# BRIEF
For the material below, state how many lines have the word "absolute" in them, with no other words.
********
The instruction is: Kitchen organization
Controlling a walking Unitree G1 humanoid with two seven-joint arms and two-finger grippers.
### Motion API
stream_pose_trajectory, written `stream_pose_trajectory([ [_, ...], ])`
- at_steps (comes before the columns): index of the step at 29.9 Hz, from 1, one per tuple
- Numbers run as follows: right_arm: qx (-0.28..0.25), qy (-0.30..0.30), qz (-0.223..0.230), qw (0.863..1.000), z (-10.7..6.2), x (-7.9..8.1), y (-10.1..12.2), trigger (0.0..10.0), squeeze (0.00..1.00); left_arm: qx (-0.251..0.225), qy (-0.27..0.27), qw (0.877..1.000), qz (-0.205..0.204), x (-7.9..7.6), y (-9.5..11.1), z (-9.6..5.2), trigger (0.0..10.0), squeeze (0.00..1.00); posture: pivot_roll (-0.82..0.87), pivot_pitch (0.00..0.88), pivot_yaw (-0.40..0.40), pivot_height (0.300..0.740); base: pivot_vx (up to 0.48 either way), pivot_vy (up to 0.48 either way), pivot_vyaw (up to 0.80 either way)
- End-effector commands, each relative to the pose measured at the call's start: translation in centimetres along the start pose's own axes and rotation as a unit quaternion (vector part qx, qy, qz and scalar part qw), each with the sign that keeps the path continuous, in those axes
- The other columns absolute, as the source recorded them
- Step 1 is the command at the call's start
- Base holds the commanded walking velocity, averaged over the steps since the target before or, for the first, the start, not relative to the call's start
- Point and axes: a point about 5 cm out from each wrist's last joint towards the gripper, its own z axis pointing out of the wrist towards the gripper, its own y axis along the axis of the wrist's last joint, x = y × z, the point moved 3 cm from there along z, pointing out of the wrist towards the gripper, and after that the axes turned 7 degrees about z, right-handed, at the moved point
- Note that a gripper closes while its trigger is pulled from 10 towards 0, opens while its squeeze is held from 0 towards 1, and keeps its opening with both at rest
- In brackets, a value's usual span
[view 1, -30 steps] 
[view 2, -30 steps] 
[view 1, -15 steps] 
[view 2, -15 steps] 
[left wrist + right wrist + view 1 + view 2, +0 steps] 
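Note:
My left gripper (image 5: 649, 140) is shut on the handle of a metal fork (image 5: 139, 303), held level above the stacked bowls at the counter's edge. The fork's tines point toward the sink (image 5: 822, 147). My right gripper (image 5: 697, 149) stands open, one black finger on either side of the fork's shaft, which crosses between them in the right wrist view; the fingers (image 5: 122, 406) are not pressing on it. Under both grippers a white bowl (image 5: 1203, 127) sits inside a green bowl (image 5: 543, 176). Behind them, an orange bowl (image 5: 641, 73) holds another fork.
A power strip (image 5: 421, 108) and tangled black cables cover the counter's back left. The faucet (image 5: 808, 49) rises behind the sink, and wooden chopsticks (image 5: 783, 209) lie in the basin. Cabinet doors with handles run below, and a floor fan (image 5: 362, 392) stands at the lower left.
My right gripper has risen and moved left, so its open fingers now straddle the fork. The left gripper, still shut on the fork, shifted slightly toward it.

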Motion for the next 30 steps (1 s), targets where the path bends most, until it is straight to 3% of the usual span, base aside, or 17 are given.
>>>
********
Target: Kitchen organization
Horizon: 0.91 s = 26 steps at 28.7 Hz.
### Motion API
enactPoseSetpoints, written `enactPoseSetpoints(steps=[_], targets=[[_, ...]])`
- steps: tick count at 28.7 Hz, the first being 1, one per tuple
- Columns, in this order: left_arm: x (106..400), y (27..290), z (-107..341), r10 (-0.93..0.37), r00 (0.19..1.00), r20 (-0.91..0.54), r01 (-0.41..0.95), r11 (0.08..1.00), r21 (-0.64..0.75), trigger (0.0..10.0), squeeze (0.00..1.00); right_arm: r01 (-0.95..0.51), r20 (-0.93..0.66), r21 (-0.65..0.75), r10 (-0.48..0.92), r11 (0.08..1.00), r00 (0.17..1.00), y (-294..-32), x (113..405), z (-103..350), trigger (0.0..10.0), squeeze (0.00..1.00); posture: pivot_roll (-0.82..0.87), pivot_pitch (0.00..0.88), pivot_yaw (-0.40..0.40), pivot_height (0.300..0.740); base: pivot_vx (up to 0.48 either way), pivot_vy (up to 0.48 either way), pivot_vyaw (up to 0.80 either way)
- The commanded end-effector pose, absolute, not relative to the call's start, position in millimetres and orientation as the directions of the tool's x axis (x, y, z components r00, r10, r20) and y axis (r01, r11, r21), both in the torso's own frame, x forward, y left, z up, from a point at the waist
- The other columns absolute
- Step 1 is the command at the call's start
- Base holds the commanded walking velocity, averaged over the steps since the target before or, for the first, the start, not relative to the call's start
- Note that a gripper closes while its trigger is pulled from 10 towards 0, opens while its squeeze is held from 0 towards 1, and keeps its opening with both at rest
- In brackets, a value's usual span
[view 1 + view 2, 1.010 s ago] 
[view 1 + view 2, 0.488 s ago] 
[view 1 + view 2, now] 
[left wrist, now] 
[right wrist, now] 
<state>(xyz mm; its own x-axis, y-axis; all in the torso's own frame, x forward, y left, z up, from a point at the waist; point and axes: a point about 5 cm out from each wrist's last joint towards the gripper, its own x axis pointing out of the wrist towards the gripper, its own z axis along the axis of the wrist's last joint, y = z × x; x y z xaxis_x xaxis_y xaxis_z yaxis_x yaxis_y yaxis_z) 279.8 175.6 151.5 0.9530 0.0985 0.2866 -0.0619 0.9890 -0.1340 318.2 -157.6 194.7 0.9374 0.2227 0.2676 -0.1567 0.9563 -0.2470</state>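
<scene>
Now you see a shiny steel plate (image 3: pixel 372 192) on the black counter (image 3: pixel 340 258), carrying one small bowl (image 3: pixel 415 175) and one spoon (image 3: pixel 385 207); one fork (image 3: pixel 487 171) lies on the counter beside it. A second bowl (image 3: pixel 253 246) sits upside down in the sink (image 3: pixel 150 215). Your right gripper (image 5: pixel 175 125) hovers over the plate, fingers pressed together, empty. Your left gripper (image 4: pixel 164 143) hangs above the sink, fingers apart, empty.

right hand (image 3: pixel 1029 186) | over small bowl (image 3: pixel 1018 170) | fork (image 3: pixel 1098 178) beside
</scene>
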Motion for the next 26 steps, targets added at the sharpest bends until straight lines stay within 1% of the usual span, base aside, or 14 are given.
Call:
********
# PROBLEM SOLUTION
3